Remember the warnings about welfare reform being “the most brutal act of social policy since Reconstruction”? Remember those Dickensian images of starving urchins lying in the gutters? Census data showing a plunge in child poverty after welfare reform became law—from 20.8 percent in 1995 to 16.3 percent in 2001—should have put paid to the gloomy prophecies. But now we have even more evidence that welfare reform, far from brutalizing poor women and their kids, is improving their lives.


The most compelling new proof comes from a Manhattan Institute study, conducted by CUNY profs June O’Neill and the late M. Anne Hill, called “Gaining Ground, Moving Up: The Change in the Economic Status of Single Mothers Under Welfare Reform.” The study shows that, after welfare reform passed, the poverty levels of single mothers fell precipitously, from 41.9 percent in 1996 to 33.6 percent in 2001. The study also dispels worries about the hardest cases: the poverty rate among single mothers who are black and Hispanic, never married, and high school dropouts—historically the most entrenched welfare cases—fell 17 percentage points between 1996 and 2001.


The report’s most original finding, though, may be that poverty “drops steadily” after single mothers leave the welfare rolls. Using longitudinal data, O’Neill and Hill demonstrate that former welfare mothers are much like other workers: the more years they work, they more they earn. Those who left the rolls in 1996, for instance, saw their poverty rate fall 50 percent over the next four years; their hourly pay increased by 2 percent annually in real terms (and another 1 percent a year on top of that if they stayed with the same employer). Only 4 percent of single mothers earned the minimum wage or less. Even among high school dropouts, just 8 percent failed to beat the minimum wage.

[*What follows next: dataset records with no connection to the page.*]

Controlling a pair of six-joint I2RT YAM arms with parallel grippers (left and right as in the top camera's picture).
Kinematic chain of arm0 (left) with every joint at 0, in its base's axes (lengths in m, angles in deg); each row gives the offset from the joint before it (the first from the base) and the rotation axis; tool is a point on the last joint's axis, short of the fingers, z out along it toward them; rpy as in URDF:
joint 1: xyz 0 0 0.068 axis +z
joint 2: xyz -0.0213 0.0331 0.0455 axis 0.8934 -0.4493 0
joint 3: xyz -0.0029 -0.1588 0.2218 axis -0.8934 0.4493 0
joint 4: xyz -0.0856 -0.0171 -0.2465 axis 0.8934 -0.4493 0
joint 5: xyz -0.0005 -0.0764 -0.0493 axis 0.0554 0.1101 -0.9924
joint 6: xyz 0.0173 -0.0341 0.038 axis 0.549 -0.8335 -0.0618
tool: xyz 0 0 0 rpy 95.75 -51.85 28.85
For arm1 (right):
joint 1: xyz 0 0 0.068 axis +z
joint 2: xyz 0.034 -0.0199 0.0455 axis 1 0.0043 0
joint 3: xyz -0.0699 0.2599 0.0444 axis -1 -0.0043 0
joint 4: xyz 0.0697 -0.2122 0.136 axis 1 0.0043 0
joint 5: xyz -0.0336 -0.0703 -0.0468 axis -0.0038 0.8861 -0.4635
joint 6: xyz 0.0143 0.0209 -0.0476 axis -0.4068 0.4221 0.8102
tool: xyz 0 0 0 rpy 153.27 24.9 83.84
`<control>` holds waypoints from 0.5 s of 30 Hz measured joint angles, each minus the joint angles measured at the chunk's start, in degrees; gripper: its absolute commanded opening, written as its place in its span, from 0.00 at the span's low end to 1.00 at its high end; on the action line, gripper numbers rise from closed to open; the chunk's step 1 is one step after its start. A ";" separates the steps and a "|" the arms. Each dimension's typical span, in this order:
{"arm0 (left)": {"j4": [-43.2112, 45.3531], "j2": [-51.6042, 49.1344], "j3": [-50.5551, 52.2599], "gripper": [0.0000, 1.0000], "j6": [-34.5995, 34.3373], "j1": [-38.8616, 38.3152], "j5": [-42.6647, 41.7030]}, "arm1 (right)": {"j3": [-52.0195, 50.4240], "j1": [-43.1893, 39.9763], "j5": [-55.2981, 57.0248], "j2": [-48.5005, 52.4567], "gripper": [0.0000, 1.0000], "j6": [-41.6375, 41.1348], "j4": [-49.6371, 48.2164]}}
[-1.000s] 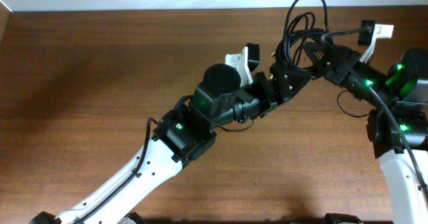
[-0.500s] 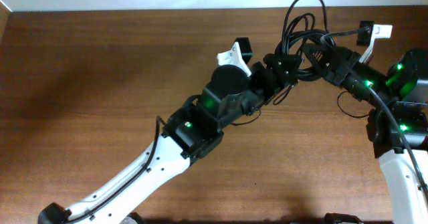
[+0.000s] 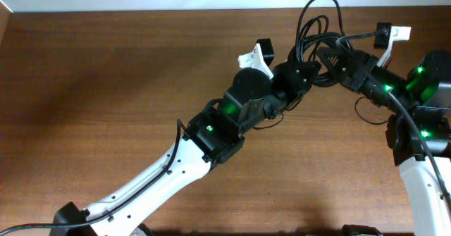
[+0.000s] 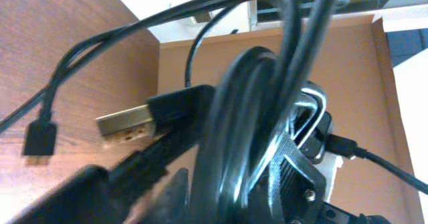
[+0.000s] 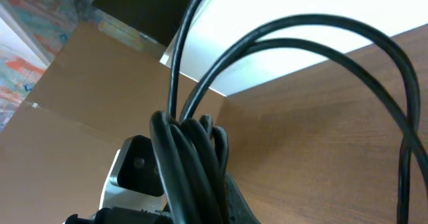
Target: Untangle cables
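A bundle of black cables (image 3: 316, 23) loops up above the far right of the table. My right gripper (image 3: 327, 56) is shut on the bundle's lower part; in the right wrist view the cables (image 5: 190, 154) rise straight out of its jaws (image 5: 200, 207). Coming in from the left, my left gripper (image 3: 301, 72) meets the same bundle right beside the right one. In the left wrist view the thick coil (image 4: 247, 117) fills the space between its fingers, which are closed on it. A metal USB plug (image 4: 124, 125) and a small black connector (image 4: 39, 138) stick out to the left.
The brown wooden table (image 3: 106, 88) ends at a white wall along the back. My left arm (image 3: 218, 127) stretches diagonally from the bottom left. The right arm (image 3: 423, 123) stands at the right edge. A cardboard-coloured panel (image 4: 200, 63) lies beyond the table.
My left gripper has moved up and to the right onto the cable bundle, and its jaws have closed from wide open. The right gripper has kept still with the bundle.
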 measured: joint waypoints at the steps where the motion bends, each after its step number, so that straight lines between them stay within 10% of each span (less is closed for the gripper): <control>1: 0.11 0.00 -0.02 0.00 0.13 0.00 -0.02 | 0.00 0.00 0.02 0.00 0.04 0.02 0.09; 9: 0.15 0.00 -0.11 0.00 1.86 0.17 0.11 | 0.00 0.00 -0.11 0.13 0.15 -0.04 0.17; 15: -0.83 -0.07 -0.11 0.00 6.64 3.06 -3.45 | 0.02 0.00 -2.45 0.15 0.82 2.58 0.70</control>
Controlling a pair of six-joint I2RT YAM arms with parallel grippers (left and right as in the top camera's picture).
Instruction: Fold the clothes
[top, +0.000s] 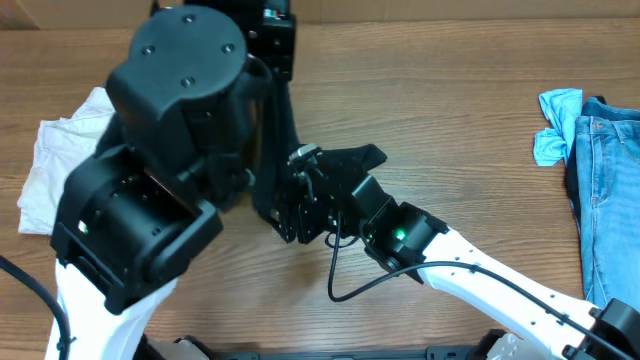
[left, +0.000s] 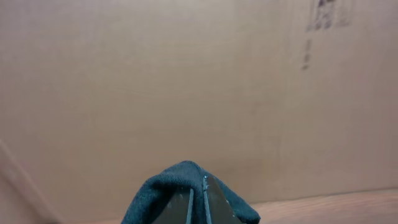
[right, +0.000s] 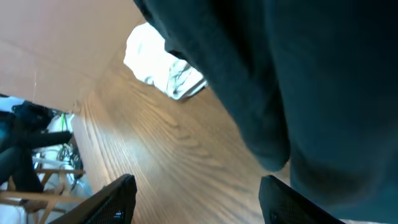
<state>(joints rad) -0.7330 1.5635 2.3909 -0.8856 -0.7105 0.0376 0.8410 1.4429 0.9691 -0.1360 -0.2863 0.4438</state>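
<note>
Left wrist view: left claw (left: 198, 198) pinches the T-shirt (left: 155, 193); right claw (right: 199, 199) gapes; cardboard print (left: 323, 15) unreadable.

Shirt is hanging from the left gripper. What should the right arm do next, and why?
Probably ease the right gripper toward the hanging edge of the T-shirt and close on it. The left gripper is shut on bunched fabric, and the right jaws stand open and empty beside the drape; spreading it likely needs a second hold.

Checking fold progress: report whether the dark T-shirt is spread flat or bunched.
Bunched, not spread: the T-shirt hangs in folds, pinched in the shut left gripper.
</note>
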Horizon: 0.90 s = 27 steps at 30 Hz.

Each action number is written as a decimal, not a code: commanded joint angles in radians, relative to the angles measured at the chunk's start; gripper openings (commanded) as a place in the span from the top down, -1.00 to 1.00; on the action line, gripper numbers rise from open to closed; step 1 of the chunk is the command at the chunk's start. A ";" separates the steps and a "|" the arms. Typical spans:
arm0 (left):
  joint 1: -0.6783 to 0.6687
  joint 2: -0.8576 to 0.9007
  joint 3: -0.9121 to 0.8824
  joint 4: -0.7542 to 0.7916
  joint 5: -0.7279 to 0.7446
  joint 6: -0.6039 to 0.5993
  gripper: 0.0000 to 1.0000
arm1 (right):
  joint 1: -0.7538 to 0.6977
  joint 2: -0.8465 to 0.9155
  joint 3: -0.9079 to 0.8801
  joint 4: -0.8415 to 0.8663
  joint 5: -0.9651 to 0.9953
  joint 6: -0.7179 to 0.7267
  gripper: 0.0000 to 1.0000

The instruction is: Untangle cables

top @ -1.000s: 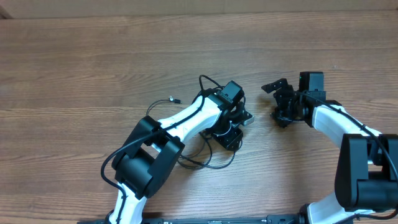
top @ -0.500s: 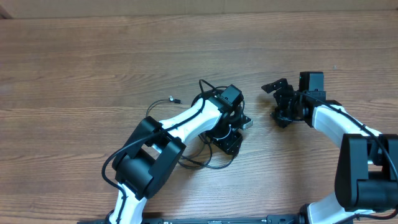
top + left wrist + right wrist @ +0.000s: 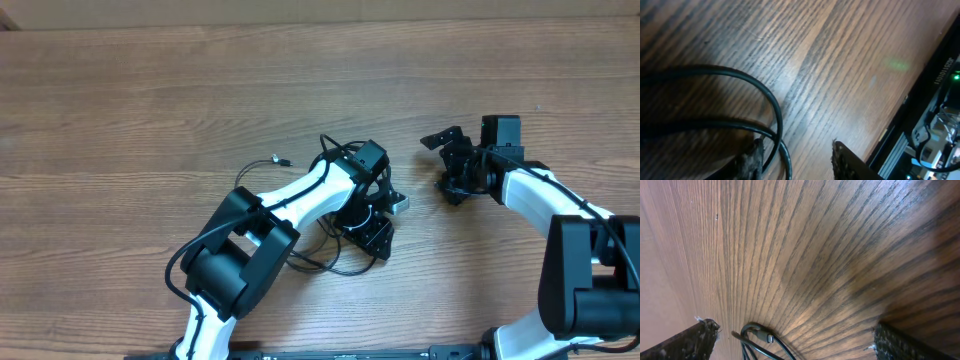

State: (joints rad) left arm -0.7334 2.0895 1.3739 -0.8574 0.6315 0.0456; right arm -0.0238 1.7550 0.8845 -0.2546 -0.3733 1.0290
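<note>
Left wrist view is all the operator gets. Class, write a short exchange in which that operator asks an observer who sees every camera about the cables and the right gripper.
Operator: Where do these cords go beyond my frame?
Observer: Overhead, the cables loop out from under the left arm, on the side nearer the robot's base.
Operator: And the right gripper?
Observer: The right gripper is open, holds nothing, and sits apart from the cables, off to their right.
</note>
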 commanded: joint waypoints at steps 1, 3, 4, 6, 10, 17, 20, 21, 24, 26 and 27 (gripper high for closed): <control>-0.008 0.016 -0.011 -0.008 0.055 -0.008 0.03 | -0.011 0.071 -0.059 -0.037 0.148 -0.008 -1.00; -0.007 0.016 -0.011 -0.008 0.103 -0.008 -0.02 | -0.011 0.071 -0.059 -0.038 0.148 -0.008 -1.00; -0.007 0.016 -0.011 -0.008 0.110 -0.008 -0.02 | -0.011 0.071 -0.059 -0.037 0.148 -0.008 -1.00; -0.008 0.016 -0.011 -0.008 0.109 -0.008 -0.01 | -0.011 0.071 -0.059 -0.037 0.148 -0.008 -1.00; -0.013 0.016 -0.011 -0.005 0.095 -0.008 -0.01 | -0.011 0.071 -0.059 -0.038 0.148 -0.008 -1.00; -0.042 0.016 -0.012 0.023 0.091 -0.046 -0.02 | -0.011 0.071 -0.059 -0.037 0.148 -0.008 -1.00; -0.051 0.016 -0.012 0.029 0.090 -0.077 -0.02 | -0.011 0.071 -0.059 -0.038 0.148 -0.008 -1.00; -0.053 0.016 -0.012 0.029 0.090 -0.079 -0.03 | -0.011 0.071 -0.059 -0.038 0.148 -0.008 -1.00; -0.063 0.016 -0.012 0.031 0.051 -0.089 -0.03 | -0.011 0.071 -0.059 -0.037 0.148 -0.008 -1.00; -0.070 0.016 -0.012 0.032 -0.011 -0.123 -0.09 | -0.011 0.071 -0.059 -0.038 0.148 -0.008 -1.00; -0.073 0.016 -0.012 0.032 -0.037 -0.139 -0.11 | -0.011 0.071 -0.059 -0.038 0.149 -0.008 -1.00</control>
State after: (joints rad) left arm -0.7910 2.0895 1.3727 -0.8284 0.6716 -0.0326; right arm -0.0238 1.7550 0.8845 -0.2543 -0.3733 1.0290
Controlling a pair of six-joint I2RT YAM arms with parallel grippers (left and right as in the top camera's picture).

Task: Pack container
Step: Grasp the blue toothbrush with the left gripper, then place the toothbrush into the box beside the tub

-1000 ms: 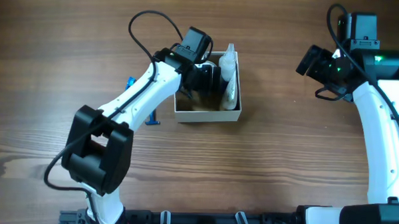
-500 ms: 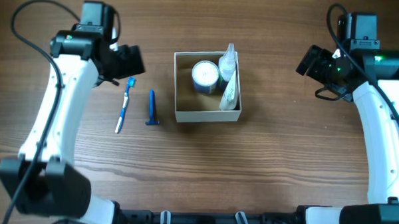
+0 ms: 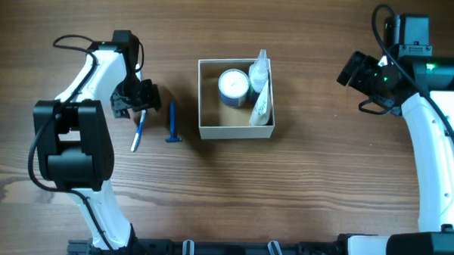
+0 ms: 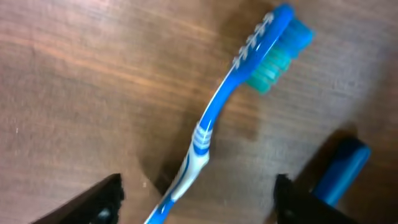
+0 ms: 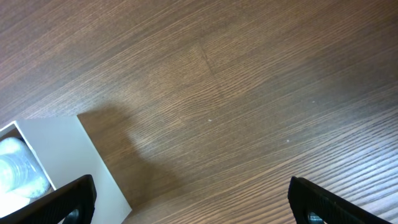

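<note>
The container (image 3: 235,131) is a white box with a tan inside at the table's middle. It holds a white-lidded blue jar (image 3: 233,84), a clear bottle (image 3: 259,66) and a white tube (image 3: 262,104). A blue toothbrush (image 3: 138,133) and a blue razor (image 3: 172,123) lie left of it. My left gripper (image 3: 136,98) is open just above the toothbrush's head end. In the left wrist view its jaws (image 4: 199,202) straddle the toothbrush (image 4: 214,112) handle, with the razor (image 4: 339,168) to the right. My right gripper (image 3: 355,69) is open and empty, right of the container.
The right wrist view shows bare wood between the open jaws (image 5: 193,205) and the container's white corner (image 5: 68,155) at the lower left. The left arm's cable (image 3: 71,40) loops above the table's left side.
My left gripper left the container, where the jar now stands, swung out to the far left, then came down over the toothbrush. The right arm has not moved.
</note>
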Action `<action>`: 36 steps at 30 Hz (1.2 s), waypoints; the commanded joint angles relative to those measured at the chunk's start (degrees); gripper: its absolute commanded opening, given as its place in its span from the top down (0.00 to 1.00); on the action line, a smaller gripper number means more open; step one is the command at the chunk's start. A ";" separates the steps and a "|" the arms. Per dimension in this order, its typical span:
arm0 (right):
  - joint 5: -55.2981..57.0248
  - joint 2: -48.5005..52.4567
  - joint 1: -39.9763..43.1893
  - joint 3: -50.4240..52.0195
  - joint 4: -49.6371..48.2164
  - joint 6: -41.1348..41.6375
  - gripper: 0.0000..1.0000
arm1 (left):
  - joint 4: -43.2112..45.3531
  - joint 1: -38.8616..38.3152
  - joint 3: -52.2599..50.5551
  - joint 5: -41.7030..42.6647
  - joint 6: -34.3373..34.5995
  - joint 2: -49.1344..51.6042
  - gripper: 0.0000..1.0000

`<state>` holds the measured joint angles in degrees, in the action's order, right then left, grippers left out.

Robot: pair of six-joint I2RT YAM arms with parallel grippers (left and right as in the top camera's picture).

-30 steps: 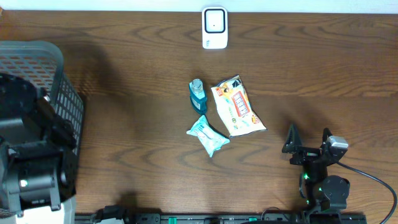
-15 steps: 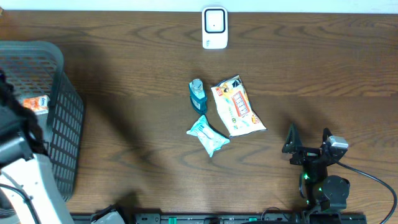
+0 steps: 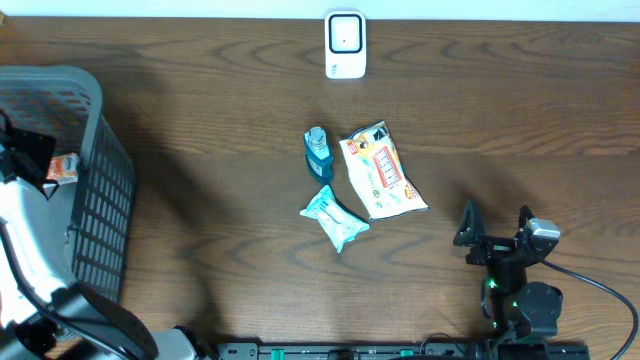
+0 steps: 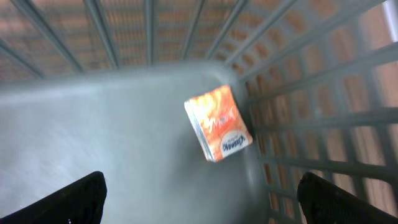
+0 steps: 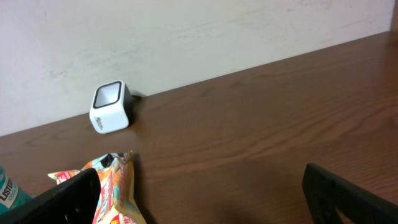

“Gaining Ground” even offers some reason for optimism in the face of the economic slowdown. Yes, the poverty rate for single-mother former welfare recipients increased in the recession year of 2001, the last year the report covers, but only by 1 percent. And high school dropouts continued to gain ground even as the economy sputtered. That former welfare recipients are still doing well in a downturn isn’t so surprising, however, when you consider another key O’Neill and Hill finding: 44 percent of the increase in work participation over the years studied resulted from welfare reform and only 9 percent from the late-nineties boom.


“Gaining Ground” follows another report trumpeting good results from welfare reform—this time concerning children. Published in early March in Science and based on interviews with more than 2,000 families in three cities, the study found no evidence that either preschool kids or teens suffer significant psychological ill effects when their mothers move from welfare into the workplace, as some reform critics had predicted. Teens even showed a small decline in their anxiety levels if mom was working instead of on the dole. The study also found that the self-esteem of former welfare mothers who went to work “often significantly increased.”


In other words, when you work, you make more money, you do well by your kids, and you feel pretty good about it. Now, why was that so hard to predict?